Помывшись и надев свежее новое белье, почувствовали себя вновь родившимися. Стали разбирать свою одежду и тут грохнул смех. Старший сержант Заборский демонстрировал свою меховую шапку, годившуюся только на куклу с головой с мужской кулак. А разведчик Пронюшкин, ухитрившийся сдать в прожарку сапоги, получил обувь для пятилетнего ребенка. Добавлю, что санобработка была неэффективной. Поголовье вшей восстановилось очень быстро.
Попково
Попково - довольно большая деревня, расположенная на равнине. Примерно в трехстах метрах от восточной ее окраины начинается подъем холма в нашу сторону. Дома, да и другие постройки кирпичные. Кирпичная, внушительных размеров церковь в центре деревни и двухэтажная кирпичная школа на окраине деревни с нашей стороны.

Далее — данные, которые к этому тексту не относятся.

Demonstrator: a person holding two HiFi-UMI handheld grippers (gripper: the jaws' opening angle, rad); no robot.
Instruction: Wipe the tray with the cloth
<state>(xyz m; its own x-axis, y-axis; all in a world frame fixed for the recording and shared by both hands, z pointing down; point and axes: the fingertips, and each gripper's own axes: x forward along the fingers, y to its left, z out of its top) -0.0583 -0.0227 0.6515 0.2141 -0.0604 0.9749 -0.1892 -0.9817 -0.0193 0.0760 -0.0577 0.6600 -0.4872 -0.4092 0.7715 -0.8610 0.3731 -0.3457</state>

Сама деревня представляла собой внушительный рубеж обороны. Каждый дом - ДОТ. Особенно серьезными оборонительным и наблюдательным пунктами были церковь и школа. Но немцы еще больше укрепили свою оборону, проложив перед деревней траншею окопов с пулеметными ячейками и ледяным бруствером, а обрушив крыши и перекрытия крайних домов, устроили мощные ДОТы с амбразурами подвальных окон. Подходы к деревне со стороны наступающих представляли собой открытую равнину с одной кирпичной постройкой бывшей машинно-транспортной станции в виде большого сарая.
Наш наблюдательный пункт находился на склоне холма, обращенном к противнику и слева от нашей наступающей пехоты.
Находясь на левом фланге, на одинаковом удалении, как от противника, так и от нашей пехоты и на значительном возвышении над ними, мы могли, даже без оптических приборов видеть на снегу каждого своего солдата. Солдат противника мы не видели. Они находились в надежных укрытиях. Зато хорошо видели плотный огонь всех видов оружия.
На рассвете, в мороз 35-40 градусов, батальон пехоты при поддержке шести танков и батарей полковой и дивизионной артиллерии, после непродолжительной артподготовки, пошел в атаку и, не выдержав плотного огня противника, залег. Танки, утюжа снег позади залегшей пехоты, били по школе, откуда вели шквальный огонь немецкие пулеметы. Снаряды 76-мм пушек не пробивали кирпичную кладку, а лишь оставляли выбоины в стенах. Вырваться же вперед, чтобы прикрыть пехоту собою, танки не решались, да и приказа такого они, видно, не имели. Залегшие батальоны подняться уже не могли. Раненые и оставшиеся в живых тоже оставались на поле боя и все замерзали. С поля боя не ушел никто.